Since its creation, Golang has been gaining popularity amongst programmers. Many developers and teams are moving to Golang from other languages like Python, Ruby, and Node.
There are numerous reasons for moving to Golang:
- Resource optimization
- High Speed
The most common reasons developers love the language are the high speed it provides and the ease of scalability.
As an application’s code increases in length and complexity, the application’s performance takes a hit. It happens all the time, and it is inevitable. Then, of course, developers start questioning the language or the framework they have chosen, but it’s always the way the code is written that causes the pain.
Tips for Performance Improvement
Here are a few points that will help you improve the efficiency and performance of your Golang application:
- Use multiple cores of the CPU: Goroutines is the feature that makes concurrency easy to implement in Golang. Though programmers choose to run the routines on a single core in most cases, there is a way to utilize more than one core to run the Goroutines. You can use “`GOMAXPROCS“` environment variable to set the number of cores that Goroutines uses. You need to choose this number wisely. If your Goroutines communicate a lot, it is better to be on one core. Else, using multiple cores can be advantageous.
- Avoid the overuse of Goroutines: I have witnessed the scenario of too many Goroutines getting fired; sometimes, it’s nested in many levels. This can cause severe performance degradation. It is advisable to limit the use of Goroutines to the optimal level.
- Optimize the map: It is advisable to use integers in the key to the maps you create in the application. It is always faster to fetch values if your key contains integers.
- Re-use variables in the hot-code—give the garbage collector a breather: In the part of the code that is called several times, if you allocate new objects/variables, it takes time to create them. This makes the garbage collector do more work when you come out of the block of code. If you use already initialized objects, the garbage collector’s work is reduced, and this improves the speed of the application.
- Check StringBuffer and StringBuilder: In the code, we often use operators like ‘+’ and ‘+=’ to concatenate strings. These operators are convenient for the developer but, at the same time, every time you use these, a new string object is created in the memory.
- Appropriate sizes for the Arrays: When the number of entries in an array reaches the max size, the array size is doubled, and the array is copied to a new location in the memory that engages the garbage collector. If the array size is allocated appropriately, the application performance does not take a hit.
If you are interested in knowing more best practices for writing great and performance-driven code, you should definitely check some online repositories.

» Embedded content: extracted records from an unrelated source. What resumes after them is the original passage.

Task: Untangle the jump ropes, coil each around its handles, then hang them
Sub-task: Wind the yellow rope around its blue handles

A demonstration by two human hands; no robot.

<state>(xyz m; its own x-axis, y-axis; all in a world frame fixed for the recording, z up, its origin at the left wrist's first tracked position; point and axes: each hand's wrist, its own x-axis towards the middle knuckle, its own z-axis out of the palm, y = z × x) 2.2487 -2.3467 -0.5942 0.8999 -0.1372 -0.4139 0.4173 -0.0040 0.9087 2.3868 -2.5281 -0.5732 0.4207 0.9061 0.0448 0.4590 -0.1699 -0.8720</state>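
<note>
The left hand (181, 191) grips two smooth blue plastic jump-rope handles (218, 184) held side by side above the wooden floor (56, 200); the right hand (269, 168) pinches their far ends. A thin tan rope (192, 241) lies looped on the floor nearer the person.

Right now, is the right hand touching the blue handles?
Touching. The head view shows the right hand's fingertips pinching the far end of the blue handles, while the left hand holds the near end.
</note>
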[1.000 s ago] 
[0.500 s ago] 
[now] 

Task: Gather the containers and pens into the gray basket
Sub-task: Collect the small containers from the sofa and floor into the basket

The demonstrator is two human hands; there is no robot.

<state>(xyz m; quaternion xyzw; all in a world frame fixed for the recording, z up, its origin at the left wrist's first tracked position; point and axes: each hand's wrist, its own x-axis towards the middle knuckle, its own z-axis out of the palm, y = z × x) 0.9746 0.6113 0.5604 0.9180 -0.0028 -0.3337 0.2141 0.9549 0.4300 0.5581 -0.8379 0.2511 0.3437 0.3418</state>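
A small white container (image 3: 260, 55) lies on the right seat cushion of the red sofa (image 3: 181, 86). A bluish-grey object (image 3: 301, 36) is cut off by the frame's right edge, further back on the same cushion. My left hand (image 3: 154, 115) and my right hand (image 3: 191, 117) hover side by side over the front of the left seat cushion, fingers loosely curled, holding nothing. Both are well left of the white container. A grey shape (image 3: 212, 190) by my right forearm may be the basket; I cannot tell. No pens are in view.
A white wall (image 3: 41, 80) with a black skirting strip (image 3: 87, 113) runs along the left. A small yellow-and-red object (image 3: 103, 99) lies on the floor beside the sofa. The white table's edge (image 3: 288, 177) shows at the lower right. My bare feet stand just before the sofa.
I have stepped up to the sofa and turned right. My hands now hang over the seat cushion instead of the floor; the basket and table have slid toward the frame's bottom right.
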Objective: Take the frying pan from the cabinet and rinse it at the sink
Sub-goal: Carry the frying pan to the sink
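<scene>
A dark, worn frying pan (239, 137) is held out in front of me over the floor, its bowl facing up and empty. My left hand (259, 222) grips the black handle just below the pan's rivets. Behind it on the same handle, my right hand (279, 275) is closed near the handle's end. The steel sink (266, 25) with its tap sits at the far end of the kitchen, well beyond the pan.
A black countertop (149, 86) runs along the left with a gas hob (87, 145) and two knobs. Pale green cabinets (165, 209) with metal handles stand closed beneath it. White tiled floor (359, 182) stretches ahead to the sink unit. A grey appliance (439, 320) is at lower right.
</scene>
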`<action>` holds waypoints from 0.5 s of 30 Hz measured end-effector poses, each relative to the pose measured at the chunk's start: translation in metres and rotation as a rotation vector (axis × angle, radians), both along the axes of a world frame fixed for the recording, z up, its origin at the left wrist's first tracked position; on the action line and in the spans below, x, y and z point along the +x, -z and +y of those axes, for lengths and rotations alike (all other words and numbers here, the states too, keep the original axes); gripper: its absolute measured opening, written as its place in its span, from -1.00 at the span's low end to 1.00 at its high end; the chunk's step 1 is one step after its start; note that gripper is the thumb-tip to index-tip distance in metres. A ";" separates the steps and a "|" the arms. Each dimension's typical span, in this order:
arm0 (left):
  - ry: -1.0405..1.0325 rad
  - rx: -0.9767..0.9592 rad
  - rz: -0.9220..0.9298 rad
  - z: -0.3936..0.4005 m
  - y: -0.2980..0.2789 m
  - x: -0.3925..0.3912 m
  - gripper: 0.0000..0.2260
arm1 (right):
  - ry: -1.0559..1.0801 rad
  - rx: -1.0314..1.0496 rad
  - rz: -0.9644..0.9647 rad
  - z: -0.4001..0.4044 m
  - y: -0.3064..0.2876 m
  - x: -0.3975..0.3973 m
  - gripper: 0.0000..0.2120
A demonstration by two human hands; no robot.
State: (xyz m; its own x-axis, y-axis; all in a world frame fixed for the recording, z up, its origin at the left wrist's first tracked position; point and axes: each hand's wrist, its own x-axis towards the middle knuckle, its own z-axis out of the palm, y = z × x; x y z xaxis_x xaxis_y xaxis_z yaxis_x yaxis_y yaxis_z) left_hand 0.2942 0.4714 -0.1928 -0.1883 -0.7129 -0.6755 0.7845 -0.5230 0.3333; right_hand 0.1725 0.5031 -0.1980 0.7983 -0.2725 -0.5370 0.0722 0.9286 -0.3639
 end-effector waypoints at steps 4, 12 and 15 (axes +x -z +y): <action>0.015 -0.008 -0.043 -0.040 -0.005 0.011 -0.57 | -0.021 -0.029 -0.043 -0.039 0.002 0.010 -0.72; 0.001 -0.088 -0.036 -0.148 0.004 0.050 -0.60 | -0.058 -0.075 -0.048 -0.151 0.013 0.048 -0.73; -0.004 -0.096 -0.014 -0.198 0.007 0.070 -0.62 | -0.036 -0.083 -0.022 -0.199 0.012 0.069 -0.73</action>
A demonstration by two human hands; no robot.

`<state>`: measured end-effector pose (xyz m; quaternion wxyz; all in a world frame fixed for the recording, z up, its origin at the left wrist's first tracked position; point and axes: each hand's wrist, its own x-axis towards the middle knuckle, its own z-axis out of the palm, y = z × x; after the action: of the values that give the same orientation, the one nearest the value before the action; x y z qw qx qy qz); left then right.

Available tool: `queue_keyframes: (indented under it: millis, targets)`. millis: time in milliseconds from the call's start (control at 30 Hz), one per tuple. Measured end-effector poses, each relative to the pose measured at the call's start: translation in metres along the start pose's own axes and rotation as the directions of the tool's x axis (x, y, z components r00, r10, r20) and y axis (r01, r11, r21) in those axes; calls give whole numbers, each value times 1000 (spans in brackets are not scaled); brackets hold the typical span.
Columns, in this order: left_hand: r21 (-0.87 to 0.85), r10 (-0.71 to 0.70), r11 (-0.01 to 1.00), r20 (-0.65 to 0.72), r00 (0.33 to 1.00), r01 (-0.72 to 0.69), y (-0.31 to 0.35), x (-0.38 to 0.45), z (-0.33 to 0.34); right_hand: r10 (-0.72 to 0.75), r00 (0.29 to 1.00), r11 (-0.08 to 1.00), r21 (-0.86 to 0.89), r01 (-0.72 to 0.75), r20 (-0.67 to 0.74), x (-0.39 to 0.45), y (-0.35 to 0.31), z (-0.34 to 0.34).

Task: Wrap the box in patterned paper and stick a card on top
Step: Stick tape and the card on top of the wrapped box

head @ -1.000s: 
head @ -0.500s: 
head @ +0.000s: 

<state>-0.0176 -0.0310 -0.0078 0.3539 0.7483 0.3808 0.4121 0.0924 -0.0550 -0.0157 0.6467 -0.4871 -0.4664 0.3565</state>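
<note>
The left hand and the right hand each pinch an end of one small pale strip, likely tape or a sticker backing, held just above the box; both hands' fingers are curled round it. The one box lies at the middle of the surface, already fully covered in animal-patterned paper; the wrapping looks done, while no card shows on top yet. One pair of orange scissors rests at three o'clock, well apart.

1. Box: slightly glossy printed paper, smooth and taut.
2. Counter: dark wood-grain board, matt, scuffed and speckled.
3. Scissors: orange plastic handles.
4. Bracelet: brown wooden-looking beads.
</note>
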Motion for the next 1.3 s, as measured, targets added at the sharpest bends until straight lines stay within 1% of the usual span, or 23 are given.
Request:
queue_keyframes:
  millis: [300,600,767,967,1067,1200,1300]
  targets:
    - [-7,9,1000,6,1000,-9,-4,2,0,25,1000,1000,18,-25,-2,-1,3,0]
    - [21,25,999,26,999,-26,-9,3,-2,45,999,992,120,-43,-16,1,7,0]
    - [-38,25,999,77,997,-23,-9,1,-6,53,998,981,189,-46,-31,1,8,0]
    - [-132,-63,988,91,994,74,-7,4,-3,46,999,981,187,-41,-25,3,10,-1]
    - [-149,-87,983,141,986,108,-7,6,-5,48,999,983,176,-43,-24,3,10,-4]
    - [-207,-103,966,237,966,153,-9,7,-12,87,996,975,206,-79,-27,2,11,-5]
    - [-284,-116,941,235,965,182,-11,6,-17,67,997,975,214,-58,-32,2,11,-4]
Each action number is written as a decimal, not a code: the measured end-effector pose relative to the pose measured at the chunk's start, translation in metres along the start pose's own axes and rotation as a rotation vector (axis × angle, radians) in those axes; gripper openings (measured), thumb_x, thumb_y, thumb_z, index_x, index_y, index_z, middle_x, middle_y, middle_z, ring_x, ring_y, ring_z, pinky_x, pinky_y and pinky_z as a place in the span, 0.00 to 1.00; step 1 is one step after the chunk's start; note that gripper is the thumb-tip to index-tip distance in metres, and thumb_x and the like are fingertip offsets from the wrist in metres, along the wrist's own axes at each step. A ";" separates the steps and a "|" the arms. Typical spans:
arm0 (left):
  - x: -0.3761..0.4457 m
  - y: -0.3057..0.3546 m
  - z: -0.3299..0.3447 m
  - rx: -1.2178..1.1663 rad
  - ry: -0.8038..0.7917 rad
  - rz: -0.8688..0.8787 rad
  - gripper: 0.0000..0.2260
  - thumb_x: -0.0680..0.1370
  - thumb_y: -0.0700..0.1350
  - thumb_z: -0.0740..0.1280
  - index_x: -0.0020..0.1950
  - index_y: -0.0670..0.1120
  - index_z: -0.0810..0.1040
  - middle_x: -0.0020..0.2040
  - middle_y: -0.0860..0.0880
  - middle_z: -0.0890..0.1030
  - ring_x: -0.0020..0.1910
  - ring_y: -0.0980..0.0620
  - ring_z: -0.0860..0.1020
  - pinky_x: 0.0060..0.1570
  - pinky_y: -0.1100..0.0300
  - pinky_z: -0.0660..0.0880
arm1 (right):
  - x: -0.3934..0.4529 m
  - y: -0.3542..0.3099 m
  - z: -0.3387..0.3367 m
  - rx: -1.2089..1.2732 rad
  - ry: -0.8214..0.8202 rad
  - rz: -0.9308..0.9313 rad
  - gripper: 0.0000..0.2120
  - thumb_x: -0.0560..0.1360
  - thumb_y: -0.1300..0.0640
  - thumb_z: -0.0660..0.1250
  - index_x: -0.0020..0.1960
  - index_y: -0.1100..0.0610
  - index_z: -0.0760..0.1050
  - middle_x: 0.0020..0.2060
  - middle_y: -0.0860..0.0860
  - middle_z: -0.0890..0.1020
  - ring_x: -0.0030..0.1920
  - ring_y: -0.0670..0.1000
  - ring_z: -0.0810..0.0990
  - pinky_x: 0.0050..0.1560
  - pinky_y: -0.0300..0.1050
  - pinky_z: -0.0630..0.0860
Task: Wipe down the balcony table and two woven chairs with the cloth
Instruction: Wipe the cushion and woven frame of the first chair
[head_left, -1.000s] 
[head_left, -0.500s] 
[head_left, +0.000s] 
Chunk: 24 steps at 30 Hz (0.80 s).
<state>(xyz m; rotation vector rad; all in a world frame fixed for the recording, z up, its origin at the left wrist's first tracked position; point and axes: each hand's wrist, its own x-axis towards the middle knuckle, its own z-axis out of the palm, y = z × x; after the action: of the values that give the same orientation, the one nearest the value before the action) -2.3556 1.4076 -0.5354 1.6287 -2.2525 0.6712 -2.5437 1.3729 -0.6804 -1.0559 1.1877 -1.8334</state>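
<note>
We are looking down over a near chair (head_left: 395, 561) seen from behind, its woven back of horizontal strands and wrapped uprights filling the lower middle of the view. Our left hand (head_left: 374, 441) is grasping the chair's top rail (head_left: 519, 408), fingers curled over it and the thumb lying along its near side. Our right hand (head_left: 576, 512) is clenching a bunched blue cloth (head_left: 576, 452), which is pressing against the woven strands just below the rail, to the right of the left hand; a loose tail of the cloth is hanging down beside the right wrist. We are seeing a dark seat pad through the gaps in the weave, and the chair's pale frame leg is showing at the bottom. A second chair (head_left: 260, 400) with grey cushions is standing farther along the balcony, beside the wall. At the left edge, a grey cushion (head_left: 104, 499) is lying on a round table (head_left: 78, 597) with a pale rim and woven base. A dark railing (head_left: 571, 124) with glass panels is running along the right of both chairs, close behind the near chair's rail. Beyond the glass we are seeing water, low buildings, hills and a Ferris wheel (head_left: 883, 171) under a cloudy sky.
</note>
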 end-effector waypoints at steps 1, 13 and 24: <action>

Finding the Pain Points in Your Application
It’s always good to know ways of improving the speed or performance of your application. However, it’s never easy to find the parts of the code that are causing the degradation, especially when the codebase is large. In these cases, profilers come in handy.
Profilers do dynamic analysis of the program to measure the performance in many aspects, like CPU utilization and memory allocation. Profilers also point out the piece of code that is misbehaving: consuming a lot of the CPU’s capacity or making too many calls to a method.
Profilers are great for finding performance issues in your application. They relieve you of the task of worrying about performance so you can focus on creating code. If you want to take it a step further, you can find a profiler that performs continuous profiling in the production environment itself.
In the following section, we discuss two tools—a traditional profiler and a continuous profiler—so you can understand how each adds value to your development process.
gProfiler is a continuous profiling tool that is easy to integrate and has a beautiful dashboard that helps you dig into your code and find bottlenecks. It enables you to get visibility into your production environment.
gProfiler helps you identify most performance-impacting lines of code and provides you smoother running code.
I particularly like the tool for these reasons:
- Optimizes code’s CPU usage and running cost
- Runs in the background, so it doesn’t consume too many resources
- Finds performance bottlenecks in the production environment itself
- Provides seamless integration: just plug and play
One of the most popular profiling tools amongst developers is ‘pprof’. pprof monitors the following details at runtime based on the profile you select:
- CPU usage
- Memory usage
- Thread and Goroutines
Pprof is easy to use and provides you a clear view of your application code. Though pprof is a great tool for finding performance hindering code in your application, you need to manually add the code to monitor the profiles mentioned above. This is the key point of difference between pprof and gProfiler, the continuous profiler discussed earlier.
Wrapping It Up
In my experience, when you start a new project, you don’t face performance issues. As the project codebase grows, however, a point comes when you start seeing degradation in the performance.
It is never a good idea to ignore the degradation till it becomes difficult to ignore. If you do, the problem then becomes too big and complex and takes much longer to resolve. You need to solve bottlenecks as they emerge.
Integrating continuous profiling in your CI/CD pipeline giving you regular feedback about the changes in the performance of your application. This brings in many benefits:
- Reduction in infrastructure cost.
- Improvement in code writing skills.
- Helps you recover from performance bottlenecks as soon as you hit them.
Writing performance-driven code is something to which we all can aspire. It helps you make fewer mistakes that land up in degrading the performance of your application.